In the world of long-distance sports car racing, the last but one season for thinly-disguised Grand Prix cars, the Sebring organisers, whose tired old Florida airfield had to be abandoned, are going to run a race at Road Atlanta, and in Italy a new 1,000-kilometre race appears at Imola, where non-championship races have been run successfully. Another new event is the 1,000-kilometre race at the Paul Ricard circuit in August and a welcome return to the calendar is our own 1,000-kilometre race at Brands Hatch. This event that was dropped by the organisers because of poor attendances has been reinstated with a date in September, so let us hope spectators will support this new venture.

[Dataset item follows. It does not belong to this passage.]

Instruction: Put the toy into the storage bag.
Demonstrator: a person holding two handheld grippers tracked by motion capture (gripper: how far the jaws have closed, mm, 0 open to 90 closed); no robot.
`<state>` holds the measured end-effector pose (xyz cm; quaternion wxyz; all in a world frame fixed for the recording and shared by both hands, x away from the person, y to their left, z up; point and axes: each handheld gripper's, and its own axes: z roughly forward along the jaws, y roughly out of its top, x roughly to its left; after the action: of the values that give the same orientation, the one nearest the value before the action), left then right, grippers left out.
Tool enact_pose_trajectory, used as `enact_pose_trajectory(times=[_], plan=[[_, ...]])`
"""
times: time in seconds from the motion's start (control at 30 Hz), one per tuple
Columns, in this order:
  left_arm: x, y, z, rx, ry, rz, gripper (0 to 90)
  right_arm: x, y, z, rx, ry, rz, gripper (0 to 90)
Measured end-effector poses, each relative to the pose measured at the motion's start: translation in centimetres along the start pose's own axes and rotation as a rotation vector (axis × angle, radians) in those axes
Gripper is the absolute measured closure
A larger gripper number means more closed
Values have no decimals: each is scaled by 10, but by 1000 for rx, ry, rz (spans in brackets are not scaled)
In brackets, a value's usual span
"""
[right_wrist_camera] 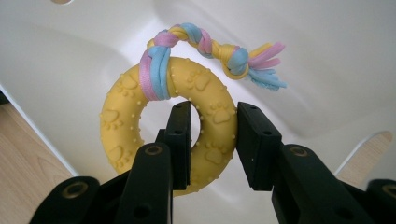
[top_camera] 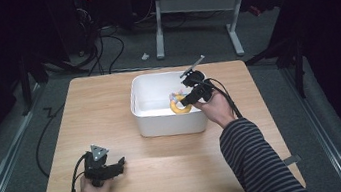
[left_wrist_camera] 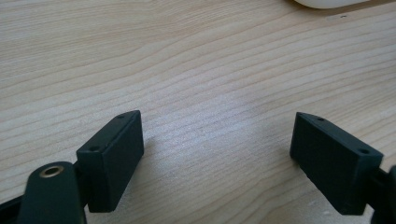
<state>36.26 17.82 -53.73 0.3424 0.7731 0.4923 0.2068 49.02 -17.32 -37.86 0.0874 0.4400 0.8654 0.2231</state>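
A yellow rubber ring toy (right_wrist_camera: 121, 126) with paw prints and a braided pink, blue and yellow rope (right_wrist_camera: 201, 42) tied to it hangs inside the white bin (right_wrist_camera: 327, 46). My right gripper (right_wrist_camera: 214, 123) is shut on the ring's band, one jaw through the hole and the other outside. From above, the right gripper (top_camera: 186, 98) reaches over the bin's right rim and holds the ring toy (top_camera: 178, 107) above the bin floor. My left gripper (top_camera: 119, 164) rests on the table near the front left. It (left_wrist_camera: 217, 128) is open with bare wood between its jaws.
The white bin (top_camera: 162, 122) stands at the middle back of the wooden table (top_camera: 169, 172). A corner of the bin (left_wrist_camera: 327, 3) shows at the top of the left gripper view. A desk frame and cables stand on the floor beyond the table.
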Motion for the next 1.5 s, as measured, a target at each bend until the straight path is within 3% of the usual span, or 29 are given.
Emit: enact_pose_trajectory(times=[0.4,0.47,0.53,0.6,0.77,0.93,1.23,1.5], plan=[[0,0,0,1,-2,-1,178,3,0,2,18,14,-11,672],[0,0,0,1,-3,-2,178,3,0,2,18,15,-10,637],[0,0,0,1,-2,-1,178,3,0,0,-6,19,8,503],[0,0,0,2,-3,0,177,3,-1,-3,-23,0,0,471],[1,0,0,-1,-3,-5,178,2,-10,-15,-82,-14,0,452],[1,0,0,-2,0,-6,179,-9,-22,-35,-148,-22,38,448],[1,0,0,0,0,-5,179,-18,-36,-53,-199,-35,57,447],[1,0,0,0,0,-4,179,-28,-47,-71,-255,10,96,448]])
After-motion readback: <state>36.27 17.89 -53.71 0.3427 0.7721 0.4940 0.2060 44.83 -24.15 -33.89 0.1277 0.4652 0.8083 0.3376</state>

The best thing that has happened, and it has been a long time coming, is that the Le Mans 24-hour race is now in the middle of the long-distance season. For years and years the sports car season has been packed into the early part of the year and by mid-June the Championship has usually been settled, everyone is worn out by the pressure of the programme so that the odd race held after Le Mans has usually fizzled out half-heartedly. With the 1974 calendar comes great hope for there are five events due to be held after Le Mans, with six before it, so it is not only a very full season, but a well-balanced one, and everyone involved in long-distance racing will be delighted for they have all been going-on about this for years and no-one seemed to he listening.
The Formula Two scene will be a happier one, for last year the European Trophy was scheduled to be held over 22 races and, in fact, 17 of them were actually held, so that the F2 teams hardly had time to unpack their bags. This year they have 14 events counting for the Championship, which is much more reasonable.